Spanish street where the stairs are painted like the national flag

Spanish Fortified Wines

When you hear ‘Spanish Fortified Wine’, it really means the glorious Spanish wine, Sherry. Sherry wears many hats – from savoury and dry to decadent and sweet. It is versatile, extremely food friendly, and frankly something that deserves the spotlight more often. Originating in Andalusia, sherry is made by combining the base wine (predominantly made with the Palomino varietal) with grape spirit. It is then aged in a solera system – a complex system of maturation that involves different casks and blending. Sherry has become associated with a bygone era, which is truly a shame, as once you try sherry, you’ll be wondering why it took you so long!

Pedro Ximénez

Named after the grape it is made from, this opulent Spanish fortified wine is syrupy and velvety with intense flavours of dried fruits, chocolate, coffee, figs and raisins. This wine is one of the sweetest in the world with rich and concentrated flavours and a viscosity so thick it could almost be treacle. Although a treat drunk on its own, pouring it over vanilla ice cream is transcendent.

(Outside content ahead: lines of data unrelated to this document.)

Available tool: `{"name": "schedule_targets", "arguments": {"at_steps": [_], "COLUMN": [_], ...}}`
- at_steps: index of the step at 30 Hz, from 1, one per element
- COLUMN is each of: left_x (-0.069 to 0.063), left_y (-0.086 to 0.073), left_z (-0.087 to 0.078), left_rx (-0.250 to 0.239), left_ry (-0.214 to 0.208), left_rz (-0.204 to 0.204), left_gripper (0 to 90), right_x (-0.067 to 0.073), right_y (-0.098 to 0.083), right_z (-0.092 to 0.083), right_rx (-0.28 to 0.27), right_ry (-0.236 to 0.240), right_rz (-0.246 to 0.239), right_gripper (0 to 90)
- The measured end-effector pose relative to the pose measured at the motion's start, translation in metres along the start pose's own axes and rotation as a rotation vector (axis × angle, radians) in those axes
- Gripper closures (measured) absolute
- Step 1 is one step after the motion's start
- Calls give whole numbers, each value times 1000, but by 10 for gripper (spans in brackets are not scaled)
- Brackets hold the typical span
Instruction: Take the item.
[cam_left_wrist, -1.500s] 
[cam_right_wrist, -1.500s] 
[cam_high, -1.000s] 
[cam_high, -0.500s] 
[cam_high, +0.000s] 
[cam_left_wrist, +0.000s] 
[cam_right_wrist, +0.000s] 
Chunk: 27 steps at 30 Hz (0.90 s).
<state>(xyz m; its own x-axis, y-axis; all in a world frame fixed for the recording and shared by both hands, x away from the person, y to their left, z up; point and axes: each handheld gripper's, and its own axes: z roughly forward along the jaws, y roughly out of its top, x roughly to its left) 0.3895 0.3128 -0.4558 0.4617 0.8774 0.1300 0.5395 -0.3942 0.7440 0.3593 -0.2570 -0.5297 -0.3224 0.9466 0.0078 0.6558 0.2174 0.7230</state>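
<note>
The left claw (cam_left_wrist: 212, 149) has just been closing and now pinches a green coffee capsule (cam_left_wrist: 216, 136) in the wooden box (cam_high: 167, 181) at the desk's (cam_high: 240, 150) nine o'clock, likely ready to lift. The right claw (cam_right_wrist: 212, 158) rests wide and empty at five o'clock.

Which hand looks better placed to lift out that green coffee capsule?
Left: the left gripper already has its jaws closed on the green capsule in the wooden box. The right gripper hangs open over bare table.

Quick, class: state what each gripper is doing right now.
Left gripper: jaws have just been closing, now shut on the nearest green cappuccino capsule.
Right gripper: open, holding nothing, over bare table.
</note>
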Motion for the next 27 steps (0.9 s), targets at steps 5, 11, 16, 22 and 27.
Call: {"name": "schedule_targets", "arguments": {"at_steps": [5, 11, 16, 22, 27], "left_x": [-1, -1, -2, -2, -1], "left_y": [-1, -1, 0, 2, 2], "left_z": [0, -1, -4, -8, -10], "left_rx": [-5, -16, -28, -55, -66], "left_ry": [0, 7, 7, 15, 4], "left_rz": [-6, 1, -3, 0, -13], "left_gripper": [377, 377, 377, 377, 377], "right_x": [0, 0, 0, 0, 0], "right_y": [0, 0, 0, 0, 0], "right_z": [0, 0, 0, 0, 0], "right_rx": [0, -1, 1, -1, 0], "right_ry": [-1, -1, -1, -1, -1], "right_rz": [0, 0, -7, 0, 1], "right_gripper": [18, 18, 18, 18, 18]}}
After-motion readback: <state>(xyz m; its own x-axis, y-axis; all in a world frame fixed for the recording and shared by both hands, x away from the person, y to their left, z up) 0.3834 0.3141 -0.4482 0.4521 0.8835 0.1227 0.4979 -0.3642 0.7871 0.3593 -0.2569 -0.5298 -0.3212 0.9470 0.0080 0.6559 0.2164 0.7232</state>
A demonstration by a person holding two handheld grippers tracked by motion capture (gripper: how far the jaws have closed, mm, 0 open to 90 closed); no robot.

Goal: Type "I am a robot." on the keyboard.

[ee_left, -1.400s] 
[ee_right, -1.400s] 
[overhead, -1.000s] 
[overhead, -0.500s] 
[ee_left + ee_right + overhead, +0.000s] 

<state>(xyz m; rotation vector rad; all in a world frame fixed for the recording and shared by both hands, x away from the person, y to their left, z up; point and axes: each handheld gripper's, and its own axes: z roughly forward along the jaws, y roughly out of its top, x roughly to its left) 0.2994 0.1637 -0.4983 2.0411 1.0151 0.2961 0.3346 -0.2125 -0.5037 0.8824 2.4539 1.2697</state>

This Spanish fortified wine undergoes a different ageing process to most sherries. It starts off as a Fino or Manzanilla sherry and is then fortified twice, utilising its own yeasts until they disappear, and then exposed to oxidation. This ageing process gives it pastry-like flavours, but that is just the beginning. This is one of the most complex and refined fortified wines in the world. Aromatic and evocative, Amontillado is dry and full-flavoured with notes of hazelnuts, herbs, tobacco and spice. A must-try for those wanting to broaden their palate and experience something truly unique.


Oloroso is made from Palomino grapes and then exposed to oxidation during its time maturing in oak. There is no yeast involved in the ageing process, which gives it a purity of flavour, allowing the fruit and the oak to take centre stage. Aromatic and complex, this fortified Spanish wine has a nutty profile with a distinct balsamic character. The best examples of these sherries can have savoury and meaty notes as well as truffle and leather. A fantastic match for game and smoked meats.


The most well-known of Spanish fortified wines, Fino is the go-to aperitif that more people should be drinking. Refreshing, dry, nutty and saline – just the thought of it transports us to balmy evenings in the Costa del something. Fino is made for tapas, particularly those of the olive and anchovy variety. Turn up the heating and change your zoom background to palm trees. Sorted.

Palo Cortado

If you haven’t heard of it, it’s only because it’s the best kept secret in Spain, and very rare. It starts as a Fino or Manzanilla sherry and is born when the flor unexpectedly disappears. It can’t actively be produced, it just has to happen. Once and if this happens, it goes through a slow oxidation process that creates a sherry that sits stylistically between Amontillado and Oloroso. Robust in flavour, it has notes of orange zest, leather, red fruits and tobacco. It’s no surprise that Palo Cortado makes an excellent pairing for Foie Gras – if you can think of a more worthy match we are all ears!


Also made from Palomino grapes, Manzanilla is a dry and light sherry that is just like fino, the key difference being its DOC near the seaside city of Sanlúcar de Barrameda, imparting the sherry with a delightful salty flavour. Like sea spray in the breeze, it is refreshing and crisp. Hints of chamomile and orange zest are in harmony with its vibrant acidity and nautical character. Best drunk chilled on a balcony!